▶ _Exercise requirements_
Every line of the material must be given again verbatim. Skip the images.

START Supplied material

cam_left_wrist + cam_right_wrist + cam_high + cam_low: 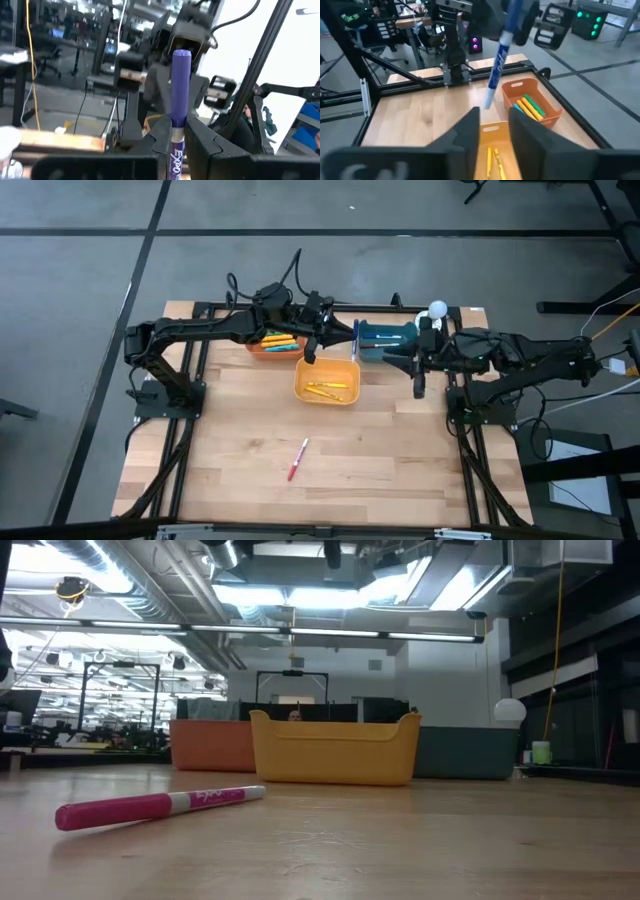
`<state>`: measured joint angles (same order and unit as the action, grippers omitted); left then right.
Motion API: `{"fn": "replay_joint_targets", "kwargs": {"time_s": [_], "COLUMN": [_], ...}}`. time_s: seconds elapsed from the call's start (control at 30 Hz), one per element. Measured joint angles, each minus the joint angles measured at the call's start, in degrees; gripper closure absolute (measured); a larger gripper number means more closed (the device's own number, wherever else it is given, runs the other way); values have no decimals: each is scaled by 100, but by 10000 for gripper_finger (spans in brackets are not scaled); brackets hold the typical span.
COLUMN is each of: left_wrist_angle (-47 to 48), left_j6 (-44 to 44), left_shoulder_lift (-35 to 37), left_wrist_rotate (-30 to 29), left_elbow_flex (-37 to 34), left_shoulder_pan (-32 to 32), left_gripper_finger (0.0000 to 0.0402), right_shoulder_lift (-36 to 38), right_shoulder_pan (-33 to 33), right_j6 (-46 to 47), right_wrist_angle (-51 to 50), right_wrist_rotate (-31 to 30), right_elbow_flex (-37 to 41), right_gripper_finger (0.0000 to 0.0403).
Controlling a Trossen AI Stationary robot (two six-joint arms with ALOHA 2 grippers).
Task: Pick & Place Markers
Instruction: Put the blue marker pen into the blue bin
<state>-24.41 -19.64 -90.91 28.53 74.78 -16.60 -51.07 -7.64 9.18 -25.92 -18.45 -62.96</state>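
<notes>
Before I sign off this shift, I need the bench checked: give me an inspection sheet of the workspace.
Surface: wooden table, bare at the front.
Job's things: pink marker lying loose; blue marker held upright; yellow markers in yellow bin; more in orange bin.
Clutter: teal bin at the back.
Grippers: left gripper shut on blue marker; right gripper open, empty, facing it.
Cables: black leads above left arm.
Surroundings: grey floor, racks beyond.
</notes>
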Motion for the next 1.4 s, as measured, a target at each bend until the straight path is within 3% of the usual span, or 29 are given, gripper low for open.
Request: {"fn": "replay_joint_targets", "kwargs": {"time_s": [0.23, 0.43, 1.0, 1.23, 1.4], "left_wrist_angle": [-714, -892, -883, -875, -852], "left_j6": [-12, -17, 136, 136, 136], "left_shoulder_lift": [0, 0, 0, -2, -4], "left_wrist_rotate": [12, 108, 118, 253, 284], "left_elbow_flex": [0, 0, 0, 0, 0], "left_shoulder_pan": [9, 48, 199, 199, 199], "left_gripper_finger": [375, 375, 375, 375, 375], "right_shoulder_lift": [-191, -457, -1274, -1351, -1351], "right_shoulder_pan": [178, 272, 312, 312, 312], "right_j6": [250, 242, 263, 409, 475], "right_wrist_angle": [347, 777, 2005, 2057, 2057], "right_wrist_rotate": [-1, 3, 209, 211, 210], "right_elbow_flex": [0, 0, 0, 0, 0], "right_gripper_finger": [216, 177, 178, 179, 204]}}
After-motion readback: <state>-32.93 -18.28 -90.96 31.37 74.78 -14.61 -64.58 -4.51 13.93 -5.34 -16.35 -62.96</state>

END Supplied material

▶ _Answer for the task_
cam_left_wrist + cam_right_wrist + cam_high + cam_low: 
`<state>`: measured joint angles (same order and unit as the action, grippers omitted); left then right.
Motion API: `{"fn": "replay_joint_targets", "kwargs": {"time_s": [_], "COLUMN": [_], ...}}`. time_s: seconds elapsed from the call's start (control at 30 Hz), one per element. Measured joint angles, each minus the joint angles measured at the call's start, in degrees; gripper closure absolute (measured); a larger gripper number means more closed (the device's own number, wherever else it is given, runs the other way); values have no decimals: each is scaled by 100, but by 10000 for gripper_finger (spans in brackets are not scaled); brackets hold the typical span.
COLUMN is each of: left_wrist_angle (-47 to 48), left_j6 (-44 to 44), left_shoulder_lift (-35 to 37), left_wrist_rotate (-30 to 29), left_elbow_flex (-37 to 34), left_shoulder_pan (-32 to 32), left_gripper_finger (0.0000 to 0.0402), right_shoulder_lift (-36 to 38), right_shoulder_pan (-33 to 33), right_j6 (-46 to 47), right_wrist_angle (-51 to 50), right_wrist_rotate (-31 to 30), right_elbow_flex (-37 to 41), right_gripper_finger (0.0000 to 0.0403).
Controlling a Trossen AI Stationary robot (two six-joint arms with ALOHA 2 grippers).
Task: Pick & Place Markers
Instruction: Put the blue marker pen into the blue bin
<state>-24.41 -19.64 -90.91 28.53 74.78 -16.60 -51.07 -7.64 9.18 -25.92 -18.45 -62.96</state>
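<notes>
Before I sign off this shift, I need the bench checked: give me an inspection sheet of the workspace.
Surface: wooden table, bare at the front.
Job's things: pink marker lying loose; blue marker held upright; yellow markers in yellow bin; more in orange bin.
Clutter: teal bin at the back.
Grippers: left gripper shut on blue marker; right gripper open, empty, facing it.
Cables: black leads above left arm.
Surroundings: grey floor, racks beyond.
</notes>
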Motion for the next 1.4 s, as measured, a target at each bend until the straight path is within 3% of the usual span, or 29 are given, gripper low for open.
Request: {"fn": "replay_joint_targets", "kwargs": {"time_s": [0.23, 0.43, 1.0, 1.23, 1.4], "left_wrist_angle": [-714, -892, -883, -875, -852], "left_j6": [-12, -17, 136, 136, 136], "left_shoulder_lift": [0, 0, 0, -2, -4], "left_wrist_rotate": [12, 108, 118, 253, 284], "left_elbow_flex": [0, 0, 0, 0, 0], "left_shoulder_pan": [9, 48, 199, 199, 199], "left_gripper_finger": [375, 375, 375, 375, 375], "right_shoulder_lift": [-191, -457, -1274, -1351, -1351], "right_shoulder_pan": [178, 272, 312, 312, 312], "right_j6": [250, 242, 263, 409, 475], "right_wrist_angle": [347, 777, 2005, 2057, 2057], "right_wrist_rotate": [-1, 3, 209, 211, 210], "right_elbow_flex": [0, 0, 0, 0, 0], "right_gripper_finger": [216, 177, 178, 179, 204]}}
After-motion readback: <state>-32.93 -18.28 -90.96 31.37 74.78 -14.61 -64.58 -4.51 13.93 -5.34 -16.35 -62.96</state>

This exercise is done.